Mali : la chasse aux faux diplômés est ouverte

Le gouvernement de transition dirigé par Cheick Modibo Diarra part en guerre contre les titulaires de faux diplômes, qui exercent dans la fonction publique et dans les collectivités locales. Selon une enquête diligentée par le ministre de la Fonction publique, de la Gouvernance et des Réformes Administratives et Politiques, Mamadou Namory Traoré, 2 000 fonctionnaires maliens n’ont pas de diplômes authentiques. Des fonctionnaires dont l’intégration à la fonction publique pourrait être purement et simplement annulée par les nouvelles autorités.

(De notre correspondant)

La chasse aux faux diplômés de la fonction publique défraie la chronique dans la capitale malienne, Bamako. L’affaire est sur toutes les lèvres. Jeunes et vieux, tout le monde en parle. Surtout depuis l’apparition il y a quelques jours de cela, dans un journal de la place, d’une liste de personnes détentrices de faux diplômes. Ils sont au nombre de 148 pour le moment. Ces titulaires de faux parchemins qui avaient intégré la fonction publique malienne, après s’être fait passer pour des contractuels de l’Etat et des collectivités territoriales, ont vu leur intégration annulée. Ils redeviennent ainsi de simples contractuels.

Au Mali, la fonction publique compte en son sein de nombreux faux diplômés. Ainsi, si l’on en croit une étude menée récemment par le ministère de la Fonction publique, 2 000 agents de l’administration malienne n’auraient pas de diplômes authentiques. Et ce sont les régies financières de l’Etat, à savoir la douane, le trésor et les impôts qui seraient les plus touchées par le phénomène. Pour le ministre de la Fonction publique, de la gouvernance et des réformes administratives Mamadou Namory Traoré, les faux diplômés de la fonction publique de l’Etat et des collectivités territoriales seront chassés de l’administration avant de faire face à la justice.

Une initiative salutaire

Cette chasse aux faux diplômés est saluée par de nombreux Maliens notamment les jeunes diplômés sans emplois. Ils encouragent le ministre Mamadou Namory Traoré à aller jusqu’au bout de sa logique.
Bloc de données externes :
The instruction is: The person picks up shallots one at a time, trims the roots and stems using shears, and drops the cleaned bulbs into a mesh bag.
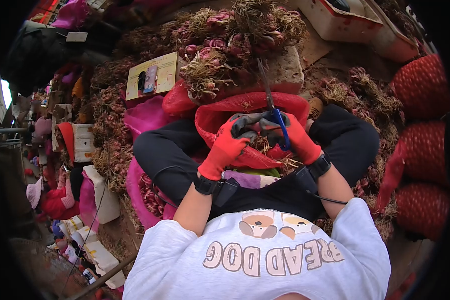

« La question des faux diplômes est une triste réalité au Mali. Pour intégrer la fonction publique, il faut connaitre de hauts responsables de l’administration. Je salue donc l’initiative du ministre qui doit remettre de l’ordre dans la fonction publique malienne gangrénée par la corruption et le népotisme », se réjouit Mohamed Sanogo, étudiant en droit. Pour Ibrahima Sidibé, « les recrutements dans l’administration se font de façon occulte. Il faut mettre fin à ces pratiques et encourager les vrais diplômés, les plus méritants. » Mohamed et Ibrahima, qui seront dans quelques années sur le marché de l’emploi, espèrent que cette initiative des nouvelles autorités de la transition ne s’arrêtera pas en si bon chemin. Cela pour le bonheur de nombreux diplômés victimes de la corruption et du favoritisme ambiant.

Lire aussi :

 Philippe Hugon : « Le Mali présente tous les ingrédients d’un nouvel Afghanistan »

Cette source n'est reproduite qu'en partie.